More Website Templates @ - September08, 2014!

Tails, Droughts and Extremes

8th February 2016

The topic of this blog post follows from one of the talks we had last week on various research topics. The overall topic it came under was Extreme Value Theory (EVT) and one section was Covariate Modelling in this context. The talk was given by Emma Eastoe and after looking at the theory described how these ideas can be applied to two environmental issues, namely ground level water and the Greenland ice sheet. Both of these are projects she is currently engaged with.

The simplest case in which Extreme Value Theory comes in useful when we have a series of iid random variables $X_t$ which are assumed to be from some unknown probability distribution $F$. Often Statistics is aimed at modelling the main part of $F$ and often the tails may not the focus.
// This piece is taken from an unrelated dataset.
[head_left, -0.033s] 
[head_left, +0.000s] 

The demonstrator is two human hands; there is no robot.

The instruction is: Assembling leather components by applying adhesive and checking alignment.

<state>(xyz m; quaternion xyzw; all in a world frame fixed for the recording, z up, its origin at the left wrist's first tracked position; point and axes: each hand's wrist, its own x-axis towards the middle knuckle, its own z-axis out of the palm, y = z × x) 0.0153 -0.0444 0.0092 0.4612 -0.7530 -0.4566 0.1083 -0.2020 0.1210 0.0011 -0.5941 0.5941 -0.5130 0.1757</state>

But in some cases, such as storm modelling, it is the tails of the distribution that are most important in describing rare events. This is the arena of EVT. One cannot hope to design flood defenses effectively for extreme conditions simply by looking near the mean and mode of the distribution of data. Unfortunately, rare events mean that not much data actually exists, but with some clever tricks, these can be modelled quite well.

Thankfully, there is an analogous result to the Central Limit Theorem that applies to the maxima of a distribution. This is called the Unified Extremal Types Theorem:
Let $M_n$ be the maximum of a set of random variables $\{X_1,...,X_n\}$, then there exist normalising constants $a_n>0$ and $b_n$ such that, as $n\rightarrow\infty$ $$Pr\left[\frac{M_n-b_n}{a_n}\leq x\right]\rightarrow G(x)$$ then $G(x) = exp\{-[1+\xi x]_+^{-1/\xi}\}$.
$G$ is known as the generalised extreme value distribution. For large enough $n$, this allows the approximation for the distribution of the maxima, and so is very important in EVT. It applies for any given $F$. It can also be scaled and shifted by replacing $x$ with $(x-\mu)/\sigma$, for parameters $\mu$ and $\sigma$. From this, the conditional distribution of $X>x|X>u$ can be shown to have the asymptotic distribution of $$Pr\left[\frac{X-b_n}{a_n}\leq x|\frac{X-b_n}{a_n}\leq u\right]\approx [1+\xi \frac{x-u}{\sigma}]_+^{-1/\xi}.$$ This is called the Generalised Pareto distribution and is also very useful. Its parameters are scale

What Emma Eastoe considered was the case when $X_t$ is either not independent, or each $X_t$ comes from a different distribution $F_t$. In this situation, there are two different methods, Linear Regression Models and random Effects Models, both of which can be applied to the Generalised Pareto and Generalised Extreme Value distributions.

The example that was used presented was Groundwater level. This gives an indication of the overall amount of water in an aquifer. Aquifers are useful in times of little rainfall as the water can be extracted from them and then supplied to residences. The problem is that monthly data of groundwater levles is fairly correlated with the data from that month in previous years and the months before it. This means that simply applying a Generalised Pareto or Generalised Extreme Value will not effectively model the situation. To deal with this, Eastoe has used linear regression models and included rainfall, potential evaporation and a year to year trend as covariates for the parameter $\mu$ of the Generalised Extreme Value distribution. The results were interesting in that the minima and maxima showed different significant covariates. For minima, the year and potential evaporation proved to be very important, whereas for the maxima, it was the rainfall that showed up as significant. The next thing to look at is whether or not this is because the information is reacted to in slightly differently ways.

After this Eastoe briefly discussed some work on the greenland ice sheet she is about to begin. She has yet to start modelling, but her early analysis of the data suggests that observational data and numerical models from scientists differ a lot in the tails. This idea is an example of something Professor Jon Tawn (director of STOR-i) said to us at the beginning of the year, that serious study of the data is very important before leaping into modelling.

The other parts of the talks discussed what one should do when the data is correlated and methods to tackle this, as well as some example applications such as flood risk modelling. The flood risk management required real thought about how to model the data. In particular, although two points may be close together in a spatial sense, this does not mean that their flood risks and water levels will be similar, possibly due to being near a joining of two rivers. A more appropriate measure of closeness must therefore be considered in order to take this into account. The idea settled upon was to compare the centres of the areas from which that point recieves water. I found the whole talk very intersting, and EVT seems very interesting mathematically as well as having some very important applications.